Disclosure of Invention Technical Problem [8] Accordingly, the present invention has been made keeping in mind the above problems occurring in the prior art, and it is an object of the present invention to provide an insect massaging system capable of effectively controlling the temperature and humidity in a nursery and providing an insect capable of controlling a large number of insect- The purpose of this system is to provide a massive breeding system.

In order to achieve the above object, the present invention provides an insect mass feeding system comprising: at least one insect incubator; Main server; And an administrator terminal, wherein said at least one insect breeder is an insect breeding ground; And a maker control unit, wherein the main server comprises: a server communication module; A breeding season setting DB in which temperature and humidity ranges of each of the at least one insect breeding machine are individually and updatably stored; And an insect setting DB in which temperature and humidity ranges for each insect are individually and renewably stored; And an administrator control unit, wherein the manager terminal comprises: a login unit; And an insect mass feeding system including a control interface.

The insect custody unit may include a temperature / humidity sensor unit; And a temperature and humidity control device.

The control unit may include a temperature / humidity controller; An automatic / manual switching section; Nursery display; And a incubator communication module.

The temperature and humidity control device may include one or more temperature and humidity controllers capable of changing an internal air temperature.

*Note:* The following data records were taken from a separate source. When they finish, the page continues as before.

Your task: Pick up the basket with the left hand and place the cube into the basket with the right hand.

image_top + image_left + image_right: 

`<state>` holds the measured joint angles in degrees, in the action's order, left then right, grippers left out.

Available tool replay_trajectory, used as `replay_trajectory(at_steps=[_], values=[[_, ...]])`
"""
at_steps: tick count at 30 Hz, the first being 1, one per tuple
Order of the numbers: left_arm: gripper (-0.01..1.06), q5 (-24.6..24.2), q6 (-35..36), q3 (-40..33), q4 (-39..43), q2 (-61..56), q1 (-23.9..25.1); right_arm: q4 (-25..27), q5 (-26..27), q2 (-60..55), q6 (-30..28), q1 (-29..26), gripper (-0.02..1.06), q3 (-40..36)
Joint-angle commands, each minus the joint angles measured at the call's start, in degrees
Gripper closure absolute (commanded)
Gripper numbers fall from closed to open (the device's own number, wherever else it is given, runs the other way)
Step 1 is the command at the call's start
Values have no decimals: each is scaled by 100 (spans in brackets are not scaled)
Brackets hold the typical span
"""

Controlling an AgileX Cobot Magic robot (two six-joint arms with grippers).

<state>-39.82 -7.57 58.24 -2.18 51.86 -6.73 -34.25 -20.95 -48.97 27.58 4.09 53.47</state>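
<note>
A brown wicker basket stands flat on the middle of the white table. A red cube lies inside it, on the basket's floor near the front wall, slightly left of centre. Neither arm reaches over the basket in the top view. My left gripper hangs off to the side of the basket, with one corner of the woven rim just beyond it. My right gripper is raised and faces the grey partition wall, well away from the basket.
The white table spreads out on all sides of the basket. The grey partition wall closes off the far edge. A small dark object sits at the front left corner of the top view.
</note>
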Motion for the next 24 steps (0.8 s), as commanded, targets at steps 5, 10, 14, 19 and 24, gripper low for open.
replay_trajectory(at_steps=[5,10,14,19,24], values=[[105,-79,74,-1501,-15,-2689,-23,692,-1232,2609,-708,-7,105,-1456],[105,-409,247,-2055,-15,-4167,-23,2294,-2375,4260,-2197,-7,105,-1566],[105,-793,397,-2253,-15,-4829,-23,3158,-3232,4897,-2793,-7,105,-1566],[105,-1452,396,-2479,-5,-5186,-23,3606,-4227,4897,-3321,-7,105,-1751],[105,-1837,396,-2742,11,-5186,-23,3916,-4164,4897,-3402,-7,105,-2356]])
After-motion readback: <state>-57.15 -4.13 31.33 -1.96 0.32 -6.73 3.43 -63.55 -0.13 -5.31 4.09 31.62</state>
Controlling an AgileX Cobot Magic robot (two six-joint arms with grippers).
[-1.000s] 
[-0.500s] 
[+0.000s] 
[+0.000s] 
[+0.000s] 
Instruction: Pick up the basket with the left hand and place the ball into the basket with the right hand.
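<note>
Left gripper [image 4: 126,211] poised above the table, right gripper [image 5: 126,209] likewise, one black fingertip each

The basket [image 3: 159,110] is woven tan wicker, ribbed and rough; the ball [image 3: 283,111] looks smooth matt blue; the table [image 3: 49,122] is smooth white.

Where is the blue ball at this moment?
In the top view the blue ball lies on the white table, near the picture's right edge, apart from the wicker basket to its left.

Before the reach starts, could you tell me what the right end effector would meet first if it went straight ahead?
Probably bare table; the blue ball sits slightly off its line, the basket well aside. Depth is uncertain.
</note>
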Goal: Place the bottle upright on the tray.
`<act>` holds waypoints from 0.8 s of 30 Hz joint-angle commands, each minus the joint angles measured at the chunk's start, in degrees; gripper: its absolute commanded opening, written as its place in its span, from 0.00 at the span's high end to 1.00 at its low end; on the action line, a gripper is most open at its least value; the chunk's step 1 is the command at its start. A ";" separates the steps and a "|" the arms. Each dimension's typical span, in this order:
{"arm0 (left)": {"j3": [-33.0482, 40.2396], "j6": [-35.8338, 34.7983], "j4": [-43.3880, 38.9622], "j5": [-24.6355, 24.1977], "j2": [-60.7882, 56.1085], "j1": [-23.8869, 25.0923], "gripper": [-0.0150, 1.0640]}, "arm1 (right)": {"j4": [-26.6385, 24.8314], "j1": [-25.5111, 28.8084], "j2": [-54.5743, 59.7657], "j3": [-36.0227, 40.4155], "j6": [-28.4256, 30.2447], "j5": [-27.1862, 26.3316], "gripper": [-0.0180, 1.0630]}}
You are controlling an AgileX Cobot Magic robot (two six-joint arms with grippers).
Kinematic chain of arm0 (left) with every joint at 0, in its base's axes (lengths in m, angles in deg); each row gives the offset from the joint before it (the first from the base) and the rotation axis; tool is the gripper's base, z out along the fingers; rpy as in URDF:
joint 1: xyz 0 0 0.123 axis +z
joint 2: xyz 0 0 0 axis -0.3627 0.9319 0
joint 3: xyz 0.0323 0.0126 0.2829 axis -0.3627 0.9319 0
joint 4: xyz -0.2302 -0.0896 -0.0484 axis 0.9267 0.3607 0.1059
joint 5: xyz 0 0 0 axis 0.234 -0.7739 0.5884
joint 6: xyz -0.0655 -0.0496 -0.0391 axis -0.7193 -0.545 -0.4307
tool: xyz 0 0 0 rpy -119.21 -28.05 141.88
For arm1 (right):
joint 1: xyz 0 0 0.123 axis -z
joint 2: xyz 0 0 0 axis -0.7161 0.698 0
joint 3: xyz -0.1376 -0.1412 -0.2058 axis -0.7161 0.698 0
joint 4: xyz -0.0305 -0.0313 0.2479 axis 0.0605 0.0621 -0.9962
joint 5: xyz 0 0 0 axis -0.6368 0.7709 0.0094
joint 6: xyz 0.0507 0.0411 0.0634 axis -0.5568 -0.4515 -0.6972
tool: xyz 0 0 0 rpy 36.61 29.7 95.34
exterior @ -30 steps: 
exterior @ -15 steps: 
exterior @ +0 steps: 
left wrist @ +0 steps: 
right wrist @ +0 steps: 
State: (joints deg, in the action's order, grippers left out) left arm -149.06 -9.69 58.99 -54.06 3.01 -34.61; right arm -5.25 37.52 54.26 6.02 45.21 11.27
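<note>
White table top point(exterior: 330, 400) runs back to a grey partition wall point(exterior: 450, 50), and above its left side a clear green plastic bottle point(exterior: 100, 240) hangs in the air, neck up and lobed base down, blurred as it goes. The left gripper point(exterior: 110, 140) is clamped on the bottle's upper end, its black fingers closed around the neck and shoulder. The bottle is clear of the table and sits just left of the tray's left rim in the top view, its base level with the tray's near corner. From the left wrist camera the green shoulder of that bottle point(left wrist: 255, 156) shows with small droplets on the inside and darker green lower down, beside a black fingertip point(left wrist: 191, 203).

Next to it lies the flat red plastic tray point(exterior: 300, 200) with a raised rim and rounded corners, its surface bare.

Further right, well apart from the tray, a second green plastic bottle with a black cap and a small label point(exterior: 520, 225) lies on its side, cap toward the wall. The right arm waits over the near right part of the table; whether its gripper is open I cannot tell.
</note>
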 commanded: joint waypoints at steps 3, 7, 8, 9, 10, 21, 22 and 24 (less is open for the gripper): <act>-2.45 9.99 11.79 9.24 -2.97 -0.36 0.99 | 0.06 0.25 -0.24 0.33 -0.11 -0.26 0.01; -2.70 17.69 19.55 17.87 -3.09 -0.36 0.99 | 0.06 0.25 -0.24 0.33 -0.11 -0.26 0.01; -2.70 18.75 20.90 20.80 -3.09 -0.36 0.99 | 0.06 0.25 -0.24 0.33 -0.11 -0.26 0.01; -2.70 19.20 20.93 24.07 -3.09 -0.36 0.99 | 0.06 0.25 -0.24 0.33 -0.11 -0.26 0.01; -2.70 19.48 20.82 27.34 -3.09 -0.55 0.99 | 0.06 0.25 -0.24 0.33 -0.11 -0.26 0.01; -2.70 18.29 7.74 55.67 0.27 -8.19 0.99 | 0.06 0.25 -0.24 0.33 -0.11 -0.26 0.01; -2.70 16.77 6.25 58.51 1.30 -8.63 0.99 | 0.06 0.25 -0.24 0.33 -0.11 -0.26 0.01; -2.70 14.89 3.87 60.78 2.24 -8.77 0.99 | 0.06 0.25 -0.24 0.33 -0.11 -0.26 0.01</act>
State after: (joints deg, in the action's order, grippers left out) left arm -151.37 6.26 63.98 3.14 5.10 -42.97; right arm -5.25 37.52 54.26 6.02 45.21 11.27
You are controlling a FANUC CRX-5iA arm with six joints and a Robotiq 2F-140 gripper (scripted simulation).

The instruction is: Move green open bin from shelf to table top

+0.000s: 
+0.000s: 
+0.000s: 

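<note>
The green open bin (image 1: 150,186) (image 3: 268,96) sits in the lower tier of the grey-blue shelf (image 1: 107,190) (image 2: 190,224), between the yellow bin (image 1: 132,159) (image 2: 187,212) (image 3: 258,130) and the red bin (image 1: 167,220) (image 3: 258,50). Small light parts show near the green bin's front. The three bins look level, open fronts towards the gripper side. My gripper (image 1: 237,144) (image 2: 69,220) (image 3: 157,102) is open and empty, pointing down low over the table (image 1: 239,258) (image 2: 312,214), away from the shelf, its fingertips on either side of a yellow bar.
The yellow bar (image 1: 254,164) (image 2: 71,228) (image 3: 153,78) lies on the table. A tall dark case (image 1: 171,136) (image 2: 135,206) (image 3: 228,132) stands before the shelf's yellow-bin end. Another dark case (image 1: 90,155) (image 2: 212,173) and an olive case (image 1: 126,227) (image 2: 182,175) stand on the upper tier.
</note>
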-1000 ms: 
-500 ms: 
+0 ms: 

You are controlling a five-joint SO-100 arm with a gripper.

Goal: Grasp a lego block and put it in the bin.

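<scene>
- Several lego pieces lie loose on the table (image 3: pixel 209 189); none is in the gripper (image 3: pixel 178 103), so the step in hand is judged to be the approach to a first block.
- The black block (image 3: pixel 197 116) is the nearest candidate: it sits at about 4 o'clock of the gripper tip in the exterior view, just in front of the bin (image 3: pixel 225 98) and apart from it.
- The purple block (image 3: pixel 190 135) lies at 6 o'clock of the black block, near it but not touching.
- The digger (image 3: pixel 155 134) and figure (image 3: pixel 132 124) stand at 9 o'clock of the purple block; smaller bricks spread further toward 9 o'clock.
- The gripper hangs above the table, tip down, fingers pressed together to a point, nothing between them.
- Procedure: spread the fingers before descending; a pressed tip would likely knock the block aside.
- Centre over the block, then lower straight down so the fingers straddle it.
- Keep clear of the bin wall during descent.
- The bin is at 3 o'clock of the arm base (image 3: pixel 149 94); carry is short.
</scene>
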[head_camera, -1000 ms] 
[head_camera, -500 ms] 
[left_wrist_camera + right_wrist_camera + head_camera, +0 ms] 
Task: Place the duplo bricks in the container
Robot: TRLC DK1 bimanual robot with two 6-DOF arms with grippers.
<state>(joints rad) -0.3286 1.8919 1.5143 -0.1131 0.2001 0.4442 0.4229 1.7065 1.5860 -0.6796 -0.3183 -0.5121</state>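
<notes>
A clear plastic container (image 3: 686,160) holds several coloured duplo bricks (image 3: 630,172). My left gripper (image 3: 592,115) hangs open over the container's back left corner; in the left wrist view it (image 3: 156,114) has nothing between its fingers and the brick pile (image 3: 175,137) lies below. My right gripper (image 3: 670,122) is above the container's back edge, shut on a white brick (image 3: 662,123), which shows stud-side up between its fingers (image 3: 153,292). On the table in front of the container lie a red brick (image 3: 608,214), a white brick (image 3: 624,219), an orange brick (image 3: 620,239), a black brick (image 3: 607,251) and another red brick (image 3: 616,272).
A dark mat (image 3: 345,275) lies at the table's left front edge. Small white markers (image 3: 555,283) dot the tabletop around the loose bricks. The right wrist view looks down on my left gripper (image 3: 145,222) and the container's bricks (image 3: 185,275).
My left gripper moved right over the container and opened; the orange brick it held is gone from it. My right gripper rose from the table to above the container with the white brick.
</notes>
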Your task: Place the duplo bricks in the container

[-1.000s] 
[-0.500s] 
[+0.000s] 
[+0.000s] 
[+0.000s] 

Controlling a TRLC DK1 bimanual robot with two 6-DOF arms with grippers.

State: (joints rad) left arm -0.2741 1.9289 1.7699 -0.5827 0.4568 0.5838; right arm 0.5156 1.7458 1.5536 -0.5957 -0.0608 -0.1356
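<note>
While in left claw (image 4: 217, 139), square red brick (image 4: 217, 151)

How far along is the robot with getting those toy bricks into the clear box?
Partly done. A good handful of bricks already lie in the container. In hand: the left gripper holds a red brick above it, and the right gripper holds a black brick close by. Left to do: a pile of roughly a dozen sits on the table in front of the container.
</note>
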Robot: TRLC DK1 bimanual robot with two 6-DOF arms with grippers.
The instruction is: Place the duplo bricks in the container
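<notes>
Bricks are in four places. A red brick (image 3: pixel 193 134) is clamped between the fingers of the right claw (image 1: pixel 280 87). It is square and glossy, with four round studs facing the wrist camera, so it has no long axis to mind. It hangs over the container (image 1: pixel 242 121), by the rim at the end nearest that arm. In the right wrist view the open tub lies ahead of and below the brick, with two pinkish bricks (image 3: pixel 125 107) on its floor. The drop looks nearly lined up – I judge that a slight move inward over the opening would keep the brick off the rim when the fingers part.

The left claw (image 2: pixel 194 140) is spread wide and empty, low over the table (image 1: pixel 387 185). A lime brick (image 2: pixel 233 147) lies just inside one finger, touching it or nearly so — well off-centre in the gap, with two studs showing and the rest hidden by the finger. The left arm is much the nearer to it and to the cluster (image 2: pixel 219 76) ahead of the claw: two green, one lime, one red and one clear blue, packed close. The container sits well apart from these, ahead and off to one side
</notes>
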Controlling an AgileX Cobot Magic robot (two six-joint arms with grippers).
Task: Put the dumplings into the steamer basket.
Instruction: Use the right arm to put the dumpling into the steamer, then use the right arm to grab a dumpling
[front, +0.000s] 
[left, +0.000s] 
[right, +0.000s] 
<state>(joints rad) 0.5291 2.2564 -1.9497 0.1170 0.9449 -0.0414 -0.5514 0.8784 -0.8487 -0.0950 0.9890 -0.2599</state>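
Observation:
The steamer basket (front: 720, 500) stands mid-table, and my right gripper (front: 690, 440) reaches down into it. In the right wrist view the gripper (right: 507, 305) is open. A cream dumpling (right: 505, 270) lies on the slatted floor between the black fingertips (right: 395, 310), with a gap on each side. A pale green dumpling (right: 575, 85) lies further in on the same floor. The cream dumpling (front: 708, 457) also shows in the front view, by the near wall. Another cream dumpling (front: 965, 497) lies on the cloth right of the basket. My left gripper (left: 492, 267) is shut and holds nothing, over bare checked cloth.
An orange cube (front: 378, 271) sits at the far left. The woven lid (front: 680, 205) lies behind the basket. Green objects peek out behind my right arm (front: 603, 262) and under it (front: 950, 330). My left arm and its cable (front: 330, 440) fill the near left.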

And at least one air circulation unit capable of circulating the air whose temperature has changed through the temperature and humidity controller.

The air circulation unit may include an air circulation passage that is a passage through which the temperature-changed air can be transferred by the temperature / humidity controller. At least one outlet formed in a side surface of the air circulation passage for allowing air that has flowed inside the air circulation passage to be ejected into the inside of the insect cow; And at least one air shielding film provided on an inner surface of the air circulation passage.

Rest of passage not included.